I guess that’s what’s holding me back and doesn’t allow me to let him go completely.
I keep replaying all the possible scenarios in my mind. What I should’ve or could’ve said or things I could have done differently, to have reached a different outcome. I know it’s pointless, I know I should stop but I just can’t bring myself to let go.
I know if we had a million chances to get things right, we would still blow them because we were never meant to be. I just need time so my heart can process what my mind already knows.
I already have better days, when I rarely think about you. You are somewhere at the back of my mind but the memories of you don’t have control over what I want to achieve on those days.
They don’t affect the time I am spending with my family and friends.

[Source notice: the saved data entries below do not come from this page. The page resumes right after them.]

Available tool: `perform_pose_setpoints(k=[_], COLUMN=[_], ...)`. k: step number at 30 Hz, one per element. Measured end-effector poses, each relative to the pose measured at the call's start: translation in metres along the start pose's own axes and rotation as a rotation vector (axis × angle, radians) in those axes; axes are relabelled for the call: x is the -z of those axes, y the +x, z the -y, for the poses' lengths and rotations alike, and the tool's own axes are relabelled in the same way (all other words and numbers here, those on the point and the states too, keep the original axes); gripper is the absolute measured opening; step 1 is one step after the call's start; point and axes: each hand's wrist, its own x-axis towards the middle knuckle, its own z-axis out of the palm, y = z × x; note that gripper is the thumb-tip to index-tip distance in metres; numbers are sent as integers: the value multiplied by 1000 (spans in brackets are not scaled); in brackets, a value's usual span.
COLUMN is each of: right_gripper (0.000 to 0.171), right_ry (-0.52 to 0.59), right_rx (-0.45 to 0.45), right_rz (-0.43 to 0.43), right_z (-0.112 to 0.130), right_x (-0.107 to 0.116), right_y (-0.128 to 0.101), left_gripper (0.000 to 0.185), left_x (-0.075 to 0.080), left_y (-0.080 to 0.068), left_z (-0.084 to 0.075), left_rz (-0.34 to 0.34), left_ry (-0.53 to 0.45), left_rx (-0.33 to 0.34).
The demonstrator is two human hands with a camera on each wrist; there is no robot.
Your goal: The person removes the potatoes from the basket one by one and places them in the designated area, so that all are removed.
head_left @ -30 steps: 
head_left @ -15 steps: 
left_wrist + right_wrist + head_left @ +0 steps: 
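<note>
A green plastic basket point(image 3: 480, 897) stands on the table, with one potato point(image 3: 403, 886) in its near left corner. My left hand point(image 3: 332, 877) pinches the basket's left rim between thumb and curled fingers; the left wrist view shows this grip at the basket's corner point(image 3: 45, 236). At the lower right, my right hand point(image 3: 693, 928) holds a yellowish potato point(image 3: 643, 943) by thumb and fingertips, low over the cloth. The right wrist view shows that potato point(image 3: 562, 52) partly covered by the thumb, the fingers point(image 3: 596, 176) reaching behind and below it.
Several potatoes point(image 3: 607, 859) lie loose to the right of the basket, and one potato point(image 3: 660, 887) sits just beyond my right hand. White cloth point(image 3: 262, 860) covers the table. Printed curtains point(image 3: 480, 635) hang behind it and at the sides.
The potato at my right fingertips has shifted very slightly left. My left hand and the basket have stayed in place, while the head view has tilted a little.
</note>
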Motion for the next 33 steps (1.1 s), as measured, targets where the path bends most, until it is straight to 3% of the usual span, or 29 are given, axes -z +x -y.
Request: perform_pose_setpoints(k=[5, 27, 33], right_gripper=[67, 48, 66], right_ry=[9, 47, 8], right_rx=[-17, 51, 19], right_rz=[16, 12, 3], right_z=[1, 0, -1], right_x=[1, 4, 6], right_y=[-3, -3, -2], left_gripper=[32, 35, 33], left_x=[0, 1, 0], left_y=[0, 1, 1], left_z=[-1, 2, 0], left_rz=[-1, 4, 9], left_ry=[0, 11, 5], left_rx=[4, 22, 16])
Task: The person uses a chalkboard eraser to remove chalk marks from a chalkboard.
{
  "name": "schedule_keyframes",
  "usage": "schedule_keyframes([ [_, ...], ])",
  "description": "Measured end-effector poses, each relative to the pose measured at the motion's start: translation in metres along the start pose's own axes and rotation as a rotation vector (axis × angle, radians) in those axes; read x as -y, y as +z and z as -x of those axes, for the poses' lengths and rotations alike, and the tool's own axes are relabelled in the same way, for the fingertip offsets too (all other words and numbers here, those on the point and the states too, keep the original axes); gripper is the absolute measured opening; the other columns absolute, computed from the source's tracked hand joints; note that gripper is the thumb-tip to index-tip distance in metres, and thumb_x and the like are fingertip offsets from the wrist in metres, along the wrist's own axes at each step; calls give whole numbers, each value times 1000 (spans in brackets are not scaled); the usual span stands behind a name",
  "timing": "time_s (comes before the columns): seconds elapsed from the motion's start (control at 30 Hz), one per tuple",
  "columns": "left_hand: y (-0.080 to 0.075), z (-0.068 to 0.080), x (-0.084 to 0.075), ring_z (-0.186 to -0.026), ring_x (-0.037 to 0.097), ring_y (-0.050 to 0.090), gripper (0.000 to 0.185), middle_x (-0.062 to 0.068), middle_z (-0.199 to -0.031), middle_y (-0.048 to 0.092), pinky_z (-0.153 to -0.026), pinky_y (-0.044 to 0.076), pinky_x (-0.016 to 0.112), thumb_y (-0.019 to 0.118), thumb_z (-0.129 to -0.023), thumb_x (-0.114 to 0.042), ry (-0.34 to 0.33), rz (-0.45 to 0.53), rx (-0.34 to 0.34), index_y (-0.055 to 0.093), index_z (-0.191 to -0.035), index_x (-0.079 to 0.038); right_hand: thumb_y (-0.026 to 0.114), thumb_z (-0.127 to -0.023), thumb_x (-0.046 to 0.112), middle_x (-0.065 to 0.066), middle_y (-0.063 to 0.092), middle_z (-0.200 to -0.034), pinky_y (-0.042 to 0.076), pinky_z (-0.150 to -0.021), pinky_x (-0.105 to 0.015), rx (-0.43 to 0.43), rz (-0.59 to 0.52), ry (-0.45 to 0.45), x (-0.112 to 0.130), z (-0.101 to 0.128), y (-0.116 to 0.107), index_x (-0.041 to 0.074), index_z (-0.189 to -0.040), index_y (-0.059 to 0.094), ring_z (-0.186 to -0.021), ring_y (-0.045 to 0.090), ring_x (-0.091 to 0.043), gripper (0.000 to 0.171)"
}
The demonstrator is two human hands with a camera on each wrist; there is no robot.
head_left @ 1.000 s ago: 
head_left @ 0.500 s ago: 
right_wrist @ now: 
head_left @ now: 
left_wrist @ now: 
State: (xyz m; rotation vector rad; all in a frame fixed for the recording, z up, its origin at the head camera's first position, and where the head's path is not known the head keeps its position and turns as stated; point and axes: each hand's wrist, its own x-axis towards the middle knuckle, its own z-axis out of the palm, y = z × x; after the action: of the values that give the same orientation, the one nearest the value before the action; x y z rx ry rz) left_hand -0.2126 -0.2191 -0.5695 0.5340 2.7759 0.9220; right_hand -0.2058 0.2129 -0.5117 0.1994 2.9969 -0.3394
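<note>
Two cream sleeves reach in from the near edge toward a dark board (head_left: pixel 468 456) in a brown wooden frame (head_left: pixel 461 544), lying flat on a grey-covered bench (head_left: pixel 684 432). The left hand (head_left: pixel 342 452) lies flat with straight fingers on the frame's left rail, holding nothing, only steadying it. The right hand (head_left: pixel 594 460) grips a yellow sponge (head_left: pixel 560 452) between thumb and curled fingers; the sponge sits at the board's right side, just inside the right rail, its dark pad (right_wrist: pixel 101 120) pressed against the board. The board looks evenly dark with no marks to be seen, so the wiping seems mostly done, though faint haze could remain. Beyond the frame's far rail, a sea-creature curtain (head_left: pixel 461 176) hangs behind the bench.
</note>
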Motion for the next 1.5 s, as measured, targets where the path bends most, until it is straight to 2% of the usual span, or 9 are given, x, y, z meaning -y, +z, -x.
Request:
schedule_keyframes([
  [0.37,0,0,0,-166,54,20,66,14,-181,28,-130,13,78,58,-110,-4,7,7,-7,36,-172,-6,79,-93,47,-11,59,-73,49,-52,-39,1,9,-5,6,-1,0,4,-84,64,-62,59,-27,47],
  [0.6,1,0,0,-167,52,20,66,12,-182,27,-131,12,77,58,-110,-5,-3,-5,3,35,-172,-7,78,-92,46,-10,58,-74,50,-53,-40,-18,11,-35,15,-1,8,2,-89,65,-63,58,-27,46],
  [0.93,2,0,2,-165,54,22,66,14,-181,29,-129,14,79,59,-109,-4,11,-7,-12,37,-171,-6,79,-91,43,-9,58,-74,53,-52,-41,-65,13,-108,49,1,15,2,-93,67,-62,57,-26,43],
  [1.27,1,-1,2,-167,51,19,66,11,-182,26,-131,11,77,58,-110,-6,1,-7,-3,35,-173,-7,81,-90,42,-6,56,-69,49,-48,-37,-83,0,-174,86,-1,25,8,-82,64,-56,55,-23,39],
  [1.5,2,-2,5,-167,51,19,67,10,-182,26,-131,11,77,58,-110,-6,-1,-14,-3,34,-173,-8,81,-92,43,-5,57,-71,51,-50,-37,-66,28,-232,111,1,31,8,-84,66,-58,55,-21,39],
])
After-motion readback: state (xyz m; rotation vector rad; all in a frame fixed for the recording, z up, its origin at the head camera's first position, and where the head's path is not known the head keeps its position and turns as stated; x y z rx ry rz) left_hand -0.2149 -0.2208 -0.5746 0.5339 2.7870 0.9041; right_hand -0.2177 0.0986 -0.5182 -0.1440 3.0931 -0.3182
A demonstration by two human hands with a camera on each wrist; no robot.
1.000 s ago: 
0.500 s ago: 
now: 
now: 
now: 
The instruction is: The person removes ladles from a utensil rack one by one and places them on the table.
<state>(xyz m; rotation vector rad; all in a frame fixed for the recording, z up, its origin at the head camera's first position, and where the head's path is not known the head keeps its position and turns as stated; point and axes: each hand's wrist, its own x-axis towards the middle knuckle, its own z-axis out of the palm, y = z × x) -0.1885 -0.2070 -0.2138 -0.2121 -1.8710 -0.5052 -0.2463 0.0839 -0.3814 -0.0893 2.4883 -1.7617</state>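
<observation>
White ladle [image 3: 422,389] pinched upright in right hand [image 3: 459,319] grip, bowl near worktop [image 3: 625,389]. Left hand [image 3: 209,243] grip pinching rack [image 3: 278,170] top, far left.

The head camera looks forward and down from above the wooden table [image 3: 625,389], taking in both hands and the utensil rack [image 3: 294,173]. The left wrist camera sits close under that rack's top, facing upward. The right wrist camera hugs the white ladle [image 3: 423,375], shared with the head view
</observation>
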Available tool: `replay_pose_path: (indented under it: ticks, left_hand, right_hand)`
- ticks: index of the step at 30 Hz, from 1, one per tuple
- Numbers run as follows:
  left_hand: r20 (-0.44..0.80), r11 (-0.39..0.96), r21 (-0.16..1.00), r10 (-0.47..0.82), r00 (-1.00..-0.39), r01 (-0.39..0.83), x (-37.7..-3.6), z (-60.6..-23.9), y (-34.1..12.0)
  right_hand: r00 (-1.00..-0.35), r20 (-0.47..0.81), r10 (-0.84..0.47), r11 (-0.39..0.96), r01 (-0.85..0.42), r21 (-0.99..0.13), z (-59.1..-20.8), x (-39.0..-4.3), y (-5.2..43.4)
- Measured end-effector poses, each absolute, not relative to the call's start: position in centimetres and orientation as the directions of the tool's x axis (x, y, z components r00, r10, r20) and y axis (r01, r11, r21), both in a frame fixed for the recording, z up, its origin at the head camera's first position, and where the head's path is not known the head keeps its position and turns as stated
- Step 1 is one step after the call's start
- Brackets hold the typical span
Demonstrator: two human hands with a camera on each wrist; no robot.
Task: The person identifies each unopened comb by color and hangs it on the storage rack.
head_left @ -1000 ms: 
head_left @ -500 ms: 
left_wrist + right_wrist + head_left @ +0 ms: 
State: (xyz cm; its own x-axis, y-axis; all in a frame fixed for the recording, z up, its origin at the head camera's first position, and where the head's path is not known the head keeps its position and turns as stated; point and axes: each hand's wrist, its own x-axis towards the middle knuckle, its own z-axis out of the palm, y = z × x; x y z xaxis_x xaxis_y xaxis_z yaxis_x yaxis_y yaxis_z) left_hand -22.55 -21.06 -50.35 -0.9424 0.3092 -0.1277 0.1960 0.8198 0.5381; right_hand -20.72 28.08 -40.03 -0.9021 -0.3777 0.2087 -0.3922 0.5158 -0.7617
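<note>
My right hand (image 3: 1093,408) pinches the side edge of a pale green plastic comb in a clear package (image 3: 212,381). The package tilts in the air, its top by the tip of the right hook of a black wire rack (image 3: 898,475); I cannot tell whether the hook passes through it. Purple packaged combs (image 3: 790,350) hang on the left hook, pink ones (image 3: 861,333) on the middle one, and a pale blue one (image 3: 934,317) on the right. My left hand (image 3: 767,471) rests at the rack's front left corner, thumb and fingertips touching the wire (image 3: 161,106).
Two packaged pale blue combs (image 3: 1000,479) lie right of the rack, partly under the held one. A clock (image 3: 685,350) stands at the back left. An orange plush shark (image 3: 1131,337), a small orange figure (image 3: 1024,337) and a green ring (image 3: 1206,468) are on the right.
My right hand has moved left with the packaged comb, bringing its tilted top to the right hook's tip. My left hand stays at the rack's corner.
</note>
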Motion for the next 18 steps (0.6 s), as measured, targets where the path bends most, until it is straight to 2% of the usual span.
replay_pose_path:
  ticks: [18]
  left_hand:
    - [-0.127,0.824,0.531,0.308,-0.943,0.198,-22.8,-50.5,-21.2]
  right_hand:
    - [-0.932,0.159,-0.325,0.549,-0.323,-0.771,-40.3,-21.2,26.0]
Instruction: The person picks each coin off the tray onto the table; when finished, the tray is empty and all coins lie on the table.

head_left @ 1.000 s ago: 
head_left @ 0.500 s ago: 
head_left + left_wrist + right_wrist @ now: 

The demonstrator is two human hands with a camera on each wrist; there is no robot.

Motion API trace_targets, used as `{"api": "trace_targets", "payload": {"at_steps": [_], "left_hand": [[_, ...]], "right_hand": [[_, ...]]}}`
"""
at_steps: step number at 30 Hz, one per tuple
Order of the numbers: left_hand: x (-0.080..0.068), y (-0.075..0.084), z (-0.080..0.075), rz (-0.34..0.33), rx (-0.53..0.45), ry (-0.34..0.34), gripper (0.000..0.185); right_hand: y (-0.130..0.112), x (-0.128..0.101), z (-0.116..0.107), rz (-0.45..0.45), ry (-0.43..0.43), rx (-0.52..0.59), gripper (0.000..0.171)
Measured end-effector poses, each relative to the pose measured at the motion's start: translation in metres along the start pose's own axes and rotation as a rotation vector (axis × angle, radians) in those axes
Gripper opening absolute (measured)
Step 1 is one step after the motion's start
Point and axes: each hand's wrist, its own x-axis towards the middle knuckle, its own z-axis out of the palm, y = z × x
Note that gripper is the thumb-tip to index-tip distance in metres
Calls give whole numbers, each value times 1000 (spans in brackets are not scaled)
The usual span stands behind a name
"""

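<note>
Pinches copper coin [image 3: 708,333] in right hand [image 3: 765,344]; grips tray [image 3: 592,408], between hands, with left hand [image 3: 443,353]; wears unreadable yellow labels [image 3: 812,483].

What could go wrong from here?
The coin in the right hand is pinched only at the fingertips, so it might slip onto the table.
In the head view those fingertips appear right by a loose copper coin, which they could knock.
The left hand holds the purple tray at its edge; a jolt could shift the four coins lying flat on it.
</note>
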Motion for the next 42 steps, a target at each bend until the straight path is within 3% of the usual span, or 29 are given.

I also have those terrible days, where I feel depressed and unwilling to do anything, where I feel like I have no strength. But I keep going and I push anyway because I don’t know how to give up.
I’ve been broken before but never like this. Never in such a destructive way.
And all those people telling me I shouldn’t have been with him anyway are not helping; they just bring me down. That’s why I decided to listen to myself, to listen to my gut that’s directing the pace of my healing process.
I will start slowly, take it day by day, one fight after another. There will be days when I will be lucky to get out of bed and just breathe but I will consider that kind of day a win.
There will be days when I will conquer the world and I will feel proud of myself at times like that, so I will go easy on myself.
I will glue, tape and hold together my heart the best way I know how. I will discover who I am without you. I will fight to let you go as much as I fought to make you stay. I will learn from this, I will grow from this.
I will stop obsessing about what might have been and accept things the way they are. I won’t let the pain get the best of me; that’s not an option.
I am better and stronger than my pain and everything that stands in my way to happiness, including my memories of you.
Time will pass. I will take as much time as I need to be better. I will never give up. One day, I will wake up without you on my mind and I will wake up ready to give someone else a chance.
I will wake up free of pain. I will wake up healed.